Ernest Neville Quinn (3 June 1926 – 24 July 1992) was an Australian politician, elected as a Labor Party member of the New South Wales Legislative Assembly for the western Sydney seat of Wentworthville.

==Early life==
Quinn was born in Lithgow into a coal mining family and was one of six children. He spent his early working life as a telecommunications technician.

==Family life==
Ernest Neville Quinn married Dorothy Margaret Kenny in 1951. They built their home in the heart of the Western suburbs of Sydney at Wentworthville. Dorothy bore three daughters, Margaret, Annette and Pauline.

==Parliamentary career==
Quinn was elected as member for Wentworthville at the age of 36. He held the seat for 26 years and was elected nine consecutive times in the period from 1962 until his retirement in 1988. Initially a member of the NSW Right-wing faction of the Labor Party, Quinn defected to the Left in 1978.

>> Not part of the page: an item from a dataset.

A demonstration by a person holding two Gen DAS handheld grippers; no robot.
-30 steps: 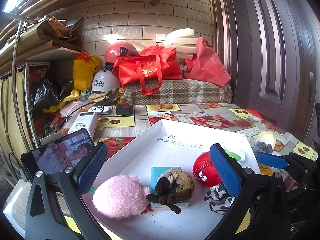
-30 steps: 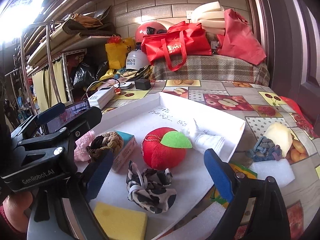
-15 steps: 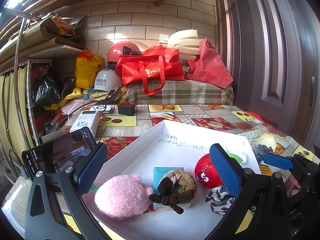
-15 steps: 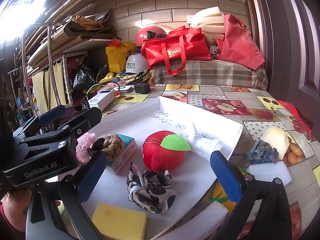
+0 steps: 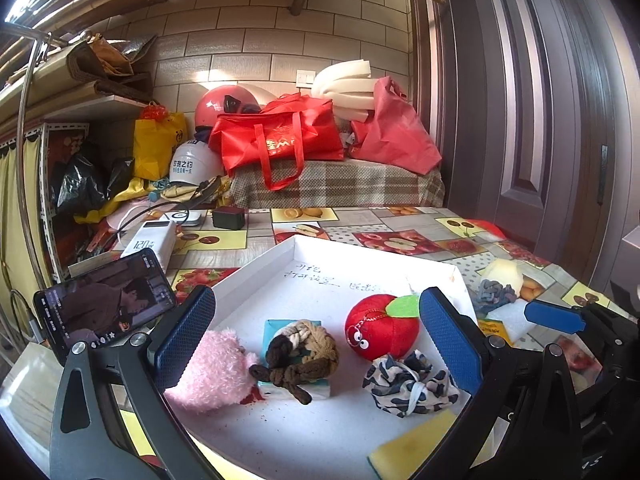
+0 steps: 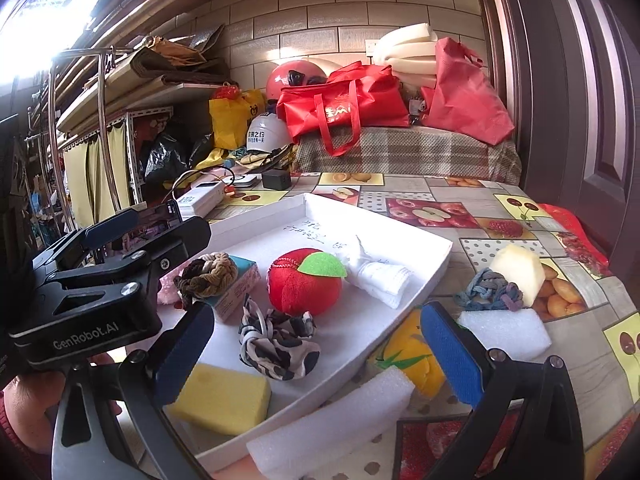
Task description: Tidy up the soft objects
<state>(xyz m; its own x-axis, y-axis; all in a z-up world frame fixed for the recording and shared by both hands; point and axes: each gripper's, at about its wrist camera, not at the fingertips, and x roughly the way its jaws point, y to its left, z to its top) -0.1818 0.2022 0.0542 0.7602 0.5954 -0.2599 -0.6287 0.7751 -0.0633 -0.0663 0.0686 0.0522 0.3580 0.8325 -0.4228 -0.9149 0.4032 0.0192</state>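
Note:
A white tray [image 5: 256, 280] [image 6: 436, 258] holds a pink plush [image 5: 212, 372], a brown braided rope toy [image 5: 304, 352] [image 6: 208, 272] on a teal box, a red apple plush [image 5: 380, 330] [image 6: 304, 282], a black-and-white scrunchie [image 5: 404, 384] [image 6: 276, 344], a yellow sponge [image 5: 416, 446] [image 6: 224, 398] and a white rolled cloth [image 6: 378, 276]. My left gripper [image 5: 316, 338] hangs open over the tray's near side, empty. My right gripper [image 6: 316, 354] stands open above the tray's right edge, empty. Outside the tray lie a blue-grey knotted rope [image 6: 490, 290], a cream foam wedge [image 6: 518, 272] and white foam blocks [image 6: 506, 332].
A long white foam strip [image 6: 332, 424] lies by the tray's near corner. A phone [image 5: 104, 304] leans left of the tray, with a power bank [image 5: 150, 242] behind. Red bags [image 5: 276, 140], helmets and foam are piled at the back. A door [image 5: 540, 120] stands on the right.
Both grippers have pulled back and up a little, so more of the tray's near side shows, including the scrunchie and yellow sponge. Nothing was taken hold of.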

Quinn's parliamentary career was distinguished by a stint as Labor's shadow spokesperson for labour and industry as well as involvement in parliamentary committees on electoral funding and liquor trading and his work on the parliamentary superannuation scheme. He did not hold ministerial office and was briefly acting Chairman of Committees. Much of his parliamentary work was focussed on the needs of his electorate, which at the time of his initial election was an unsewered semi-rural area without one single set of traffic lights. The development and implementation of better infrastructure in the working-class area was the prime focus of Quinn's career. Memorials within the electorate include a plaque commemorating his dedication of Ringrose Public School, and the public reserve named "Ernie Quinn Village Green".

Quinn died in the Sydney suburb of Kogarah.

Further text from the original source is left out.